After the respondent rested her case the appellant Terry made a motion to dismiss the habeas corpus proceedings, as the return, as above mentioned, showed the Juvenile Court had jurisdiction, and continues to have jurisdiction, its jurisdiction being exclusive and original under the provisions of the statute. Counsel cited in support of his motion the case of Jensen v. Sevy, 103 Utah 220, 134 P. 2d 1081, 1089, and urged that the District Court did not have jurisdiction other than to dismiss the writ of habeas corpus and remand the matter to the Juvenile Court for its further consideration.

The Jensen case cited by counsel in his motion to dismiss involved a matter similar to the one here in question. In that case we said:

“The right to the writ of habeas corpus is in no way infringed by legislation giving the juvenile court exclusive jurisdiction in all cases relating to the delinquency or neglect of children. It is a sufficient answer to a writ of habeas corpus to show that a child is held pursuant to the terms of a valid order made after due notice and hearing by the juvenile court in a case in which the juvenile court had jurisdiction.”
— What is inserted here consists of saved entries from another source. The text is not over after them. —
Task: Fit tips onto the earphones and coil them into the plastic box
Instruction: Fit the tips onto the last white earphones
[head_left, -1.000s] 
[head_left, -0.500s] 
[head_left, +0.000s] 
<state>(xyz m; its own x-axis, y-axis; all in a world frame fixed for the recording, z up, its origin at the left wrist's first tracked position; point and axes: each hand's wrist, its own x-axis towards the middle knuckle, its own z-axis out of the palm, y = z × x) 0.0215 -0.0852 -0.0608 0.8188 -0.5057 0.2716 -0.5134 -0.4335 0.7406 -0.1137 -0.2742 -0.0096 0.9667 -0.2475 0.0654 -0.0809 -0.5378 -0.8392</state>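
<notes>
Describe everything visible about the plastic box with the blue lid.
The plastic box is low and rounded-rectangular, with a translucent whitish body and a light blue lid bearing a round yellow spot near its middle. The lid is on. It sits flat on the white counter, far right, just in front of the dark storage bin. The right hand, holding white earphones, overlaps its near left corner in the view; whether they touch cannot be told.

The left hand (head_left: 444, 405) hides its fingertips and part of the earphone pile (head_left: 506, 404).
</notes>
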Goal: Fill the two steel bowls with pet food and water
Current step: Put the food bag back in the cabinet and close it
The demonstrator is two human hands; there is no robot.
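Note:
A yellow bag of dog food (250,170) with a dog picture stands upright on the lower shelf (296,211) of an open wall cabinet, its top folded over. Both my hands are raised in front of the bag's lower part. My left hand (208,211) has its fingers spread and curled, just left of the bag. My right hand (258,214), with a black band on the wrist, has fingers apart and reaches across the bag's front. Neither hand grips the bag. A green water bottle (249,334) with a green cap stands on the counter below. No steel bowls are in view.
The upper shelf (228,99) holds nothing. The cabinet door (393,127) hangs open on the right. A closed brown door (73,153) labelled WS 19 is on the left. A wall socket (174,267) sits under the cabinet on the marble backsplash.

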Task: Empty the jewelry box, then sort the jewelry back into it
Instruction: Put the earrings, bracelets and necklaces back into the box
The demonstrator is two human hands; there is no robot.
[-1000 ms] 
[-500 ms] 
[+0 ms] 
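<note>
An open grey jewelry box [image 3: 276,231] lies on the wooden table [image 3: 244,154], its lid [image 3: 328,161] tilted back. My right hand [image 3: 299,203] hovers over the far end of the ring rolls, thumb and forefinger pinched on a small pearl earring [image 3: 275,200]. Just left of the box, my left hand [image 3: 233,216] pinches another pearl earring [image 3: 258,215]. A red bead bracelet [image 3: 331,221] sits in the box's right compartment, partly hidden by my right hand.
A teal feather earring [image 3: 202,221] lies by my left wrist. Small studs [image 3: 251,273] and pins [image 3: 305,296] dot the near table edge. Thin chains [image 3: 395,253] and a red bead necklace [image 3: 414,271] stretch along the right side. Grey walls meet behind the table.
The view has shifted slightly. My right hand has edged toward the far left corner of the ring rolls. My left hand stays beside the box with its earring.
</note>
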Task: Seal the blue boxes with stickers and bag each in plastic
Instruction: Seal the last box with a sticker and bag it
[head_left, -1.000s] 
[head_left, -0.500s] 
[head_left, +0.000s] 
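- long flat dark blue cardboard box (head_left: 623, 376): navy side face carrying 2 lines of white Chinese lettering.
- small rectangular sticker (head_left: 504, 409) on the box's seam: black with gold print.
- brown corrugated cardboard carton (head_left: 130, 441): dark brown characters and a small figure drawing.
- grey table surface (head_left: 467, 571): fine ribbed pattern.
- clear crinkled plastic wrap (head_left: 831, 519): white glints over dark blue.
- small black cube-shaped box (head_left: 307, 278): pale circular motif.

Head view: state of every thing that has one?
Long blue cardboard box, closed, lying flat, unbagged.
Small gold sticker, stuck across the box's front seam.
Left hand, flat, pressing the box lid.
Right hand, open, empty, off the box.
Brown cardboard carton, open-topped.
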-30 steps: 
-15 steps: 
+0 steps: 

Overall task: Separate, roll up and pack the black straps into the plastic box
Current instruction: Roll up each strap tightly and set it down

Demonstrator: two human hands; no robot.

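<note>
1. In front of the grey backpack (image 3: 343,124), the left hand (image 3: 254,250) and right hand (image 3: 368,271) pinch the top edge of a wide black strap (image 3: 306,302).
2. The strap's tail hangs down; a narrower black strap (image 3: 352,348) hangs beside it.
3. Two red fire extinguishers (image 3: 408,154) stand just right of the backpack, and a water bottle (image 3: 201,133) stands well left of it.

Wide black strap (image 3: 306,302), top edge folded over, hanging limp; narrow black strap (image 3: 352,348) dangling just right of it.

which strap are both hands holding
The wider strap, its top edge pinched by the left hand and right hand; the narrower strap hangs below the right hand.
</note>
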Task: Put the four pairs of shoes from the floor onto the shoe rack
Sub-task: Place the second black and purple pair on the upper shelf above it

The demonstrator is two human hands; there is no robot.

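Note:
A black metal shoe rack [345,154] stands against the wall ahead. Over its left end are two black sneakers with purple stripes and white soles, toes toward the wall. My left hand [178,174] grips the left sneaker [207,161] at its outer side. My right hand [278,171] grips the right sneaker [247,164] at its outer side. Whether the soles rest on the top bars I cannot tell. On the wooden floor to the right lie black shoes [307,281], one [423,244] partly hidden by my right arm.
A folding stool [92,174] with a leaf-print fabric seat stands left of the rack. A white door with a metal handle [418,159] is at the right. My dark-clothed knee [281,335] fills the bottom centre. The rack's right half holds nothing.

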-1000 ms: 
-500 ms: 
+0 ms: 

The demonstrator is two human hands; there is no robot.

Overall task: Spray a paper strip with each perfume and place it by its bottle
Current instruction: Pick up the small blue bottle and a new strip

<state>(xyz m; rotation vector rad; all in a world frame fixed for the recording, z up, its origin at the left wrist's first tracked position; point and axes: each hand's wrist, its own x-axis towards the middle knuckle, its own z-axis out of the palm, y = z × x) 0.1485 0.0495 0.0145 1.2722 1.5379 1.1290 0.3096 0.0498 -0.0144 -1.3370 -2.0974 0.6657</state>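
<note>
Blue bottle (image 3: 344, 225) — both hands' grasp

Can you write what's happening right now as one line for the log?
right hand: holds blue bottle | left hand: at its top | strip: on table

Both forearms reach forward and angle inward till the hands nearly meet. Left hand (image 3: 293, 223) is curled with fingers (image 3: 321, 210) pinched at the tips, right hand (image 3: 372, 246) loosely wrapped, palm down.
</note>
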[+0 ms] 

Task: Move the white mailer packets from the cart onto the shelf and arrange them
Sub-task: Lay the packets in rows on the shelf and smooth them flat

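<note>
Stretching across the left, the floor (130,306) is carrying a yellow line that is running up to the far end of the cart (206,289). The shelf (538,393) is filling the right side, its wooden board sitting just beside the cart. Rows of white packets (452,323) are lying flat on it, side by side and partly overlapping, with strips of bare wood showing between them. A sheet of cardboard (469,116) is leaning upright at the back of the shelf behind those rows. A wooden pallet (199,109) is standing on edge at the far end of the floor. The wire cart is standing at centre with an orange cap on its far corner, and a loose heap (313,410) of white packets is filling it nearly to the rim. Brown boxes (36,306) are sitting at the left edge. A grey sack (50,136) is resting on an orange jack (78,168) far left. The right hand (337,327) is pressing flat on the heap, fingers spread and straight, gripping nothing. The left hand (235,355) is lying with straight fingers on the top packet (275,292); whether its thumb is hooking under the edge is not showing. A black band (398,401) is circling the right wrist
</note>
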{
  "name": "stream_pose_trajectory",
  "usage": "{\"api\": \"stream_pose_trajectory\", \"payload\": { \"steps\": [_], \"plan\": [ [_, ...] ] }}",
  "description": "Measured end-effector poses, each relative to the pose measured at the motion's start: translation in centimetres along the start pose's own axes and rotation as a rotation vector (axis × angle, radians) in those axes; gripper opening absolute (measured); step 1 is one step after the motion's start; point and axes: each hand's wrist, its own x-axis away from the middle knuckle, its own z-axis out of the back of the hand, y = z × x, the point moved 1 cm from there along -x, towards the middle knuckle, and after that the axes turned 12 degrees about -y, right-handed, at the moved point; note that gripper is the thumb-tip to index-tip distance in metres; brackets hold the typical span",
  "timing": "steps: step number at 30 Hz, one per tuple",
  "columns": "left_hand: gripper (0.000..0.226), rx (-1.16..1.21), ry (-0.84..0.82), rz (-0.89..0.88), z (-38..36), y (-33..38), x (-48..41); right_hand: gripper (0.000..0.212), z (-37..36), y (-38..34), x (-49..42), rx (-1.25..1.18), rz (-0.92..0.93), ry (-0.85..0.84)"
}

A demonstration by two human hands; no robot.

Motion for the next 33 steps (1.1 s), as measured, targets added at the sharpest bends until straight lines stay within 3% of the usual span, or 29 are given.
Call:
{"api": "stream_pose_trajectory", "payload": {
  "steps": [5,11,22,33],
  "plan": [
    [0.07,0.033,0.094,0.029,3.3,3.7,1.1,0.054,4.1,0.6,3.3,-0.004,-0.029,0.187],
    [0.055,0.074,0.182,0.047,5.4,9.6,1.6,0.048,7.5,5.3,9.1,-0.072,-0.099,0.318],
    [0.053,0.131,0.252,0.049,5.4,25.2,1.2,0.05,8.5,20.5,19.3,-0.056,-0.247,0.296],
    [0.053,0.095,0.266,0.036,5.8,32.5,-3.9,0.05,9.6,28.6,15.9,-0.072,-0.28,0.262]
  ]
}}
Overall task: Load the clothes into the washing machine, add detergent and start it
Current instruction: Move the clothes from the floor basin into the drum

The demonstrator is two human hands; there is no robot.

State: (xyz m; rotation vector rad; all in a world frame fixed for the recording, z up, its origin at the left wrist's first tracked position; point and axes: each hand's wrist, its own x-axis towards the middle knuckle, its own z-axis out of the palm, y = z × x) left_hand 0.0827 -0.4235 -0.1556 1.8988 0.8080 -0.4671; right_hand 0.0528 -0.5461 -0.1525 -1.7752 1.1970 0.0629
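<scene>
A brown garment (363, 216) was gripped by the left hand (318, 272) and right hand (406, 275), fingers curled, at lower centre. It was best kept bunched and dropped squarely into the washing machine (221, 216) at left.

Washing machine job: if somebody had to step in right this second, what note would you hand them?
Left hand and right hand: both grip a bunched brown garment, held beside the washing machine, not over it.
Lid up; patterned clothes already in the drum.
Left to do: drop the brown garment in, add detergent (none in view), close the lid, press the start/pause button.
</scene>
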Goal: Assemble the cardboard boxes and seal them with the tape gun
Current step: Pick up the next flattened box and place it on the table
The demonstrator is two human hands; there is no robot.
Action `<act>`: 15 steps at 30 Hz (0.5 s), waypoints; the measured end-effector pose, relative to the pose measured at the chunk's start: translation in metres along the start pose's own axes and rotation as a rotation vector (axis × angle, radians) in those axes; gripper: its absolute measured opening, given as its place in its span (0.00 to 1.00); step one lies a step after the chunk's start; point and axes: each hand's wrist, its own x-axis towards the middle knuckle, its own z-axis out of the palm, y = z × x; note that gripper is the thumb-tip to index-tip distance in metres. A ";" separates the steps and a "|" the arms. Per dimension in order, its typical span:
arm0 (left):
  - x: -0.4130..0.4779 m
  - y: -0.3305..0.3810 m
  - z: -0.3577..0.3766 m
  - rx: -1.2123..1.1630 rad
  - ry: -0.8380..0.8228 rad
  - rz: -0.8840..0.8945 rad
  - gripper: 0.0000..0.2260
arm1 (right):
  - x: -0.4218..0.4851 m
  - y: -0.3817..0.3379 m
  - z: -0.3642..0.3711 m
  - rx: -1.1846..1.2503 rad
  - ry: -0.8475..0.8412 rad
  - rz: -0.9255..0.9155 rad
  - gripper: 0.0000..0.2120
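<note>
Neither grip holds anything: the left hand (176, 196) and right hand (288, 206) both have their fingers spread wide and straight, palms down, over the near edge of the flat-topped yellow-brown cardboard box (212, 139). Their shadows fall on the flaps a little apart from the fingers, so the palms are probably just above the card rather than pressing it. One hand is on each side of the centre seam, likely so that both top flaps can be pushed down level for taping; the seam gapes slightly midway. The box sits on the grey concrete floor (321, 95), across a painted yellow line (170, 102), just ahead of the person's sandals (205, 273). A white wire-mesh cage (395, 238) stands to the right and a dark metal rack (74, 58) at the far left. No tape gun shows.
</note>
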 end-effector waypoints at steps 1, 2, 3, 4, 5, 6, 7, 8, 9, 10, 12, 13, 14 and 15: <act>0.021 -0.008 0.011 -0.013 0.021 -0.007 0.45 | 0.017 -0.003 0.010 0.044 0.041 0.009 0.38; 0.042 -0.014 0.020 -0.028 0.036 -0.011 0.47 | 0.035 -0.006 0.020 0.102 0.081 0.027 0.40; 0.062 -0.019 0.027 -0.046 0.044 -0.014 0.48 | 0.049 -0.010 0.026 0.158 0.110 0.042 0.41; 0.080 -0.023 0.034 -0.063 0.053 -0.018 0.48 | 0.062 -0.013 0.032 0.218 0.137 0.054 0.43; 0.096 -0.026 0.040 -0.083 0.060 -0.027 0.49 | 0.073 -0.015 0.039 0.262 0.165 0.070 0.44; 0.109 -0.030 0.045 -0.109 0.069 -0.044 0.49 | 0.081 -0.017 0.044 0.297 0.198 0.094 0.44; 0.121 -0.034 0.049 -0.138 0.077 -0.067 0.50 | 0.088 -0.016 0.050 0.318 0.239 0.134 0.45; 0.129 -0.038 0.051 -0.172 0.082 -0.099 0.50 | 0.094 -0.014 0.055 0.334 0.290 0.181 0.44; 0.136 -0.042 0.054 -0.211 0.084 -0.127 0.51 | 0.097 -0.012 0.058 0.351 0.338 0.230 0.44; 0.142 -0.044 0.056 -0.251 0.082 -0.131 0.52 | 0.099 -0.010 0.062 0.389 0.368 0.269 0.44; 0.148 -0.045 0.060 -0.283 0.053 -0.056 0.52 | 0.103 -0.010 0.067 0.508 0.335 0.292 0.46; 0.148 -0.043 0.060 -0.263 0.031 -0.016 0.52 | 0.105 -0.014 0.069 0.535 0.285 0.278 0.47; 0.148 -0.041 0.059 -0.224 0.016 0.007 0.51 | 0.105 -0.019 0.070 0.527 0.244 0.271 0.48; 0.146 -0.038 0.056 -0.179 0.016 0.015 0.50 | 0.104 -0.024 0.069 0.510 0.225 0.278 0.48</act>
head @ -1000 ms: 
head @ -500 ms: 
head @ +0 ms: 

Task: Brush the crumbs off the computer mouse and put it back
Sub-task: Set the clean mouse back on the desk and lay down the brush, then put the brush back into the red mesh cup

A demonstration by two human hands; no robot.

The appellant having made a showing on his return that he was holding the respondent pursuant to a valid order theretofore entered after notice and a hearing, complied with the requirements laid down in the Jensen case, supra, the District Court should have granted appellant’s motion to dismiss.

The judgment of the trial court is reversed with instructions to remand the child to the custody of the Juvenile Court.

WOLFE, C. J., and LARSON, McDONOUGH, and WADE, JJ., concur.

TURNER, J., being disqualified, did not participate herein.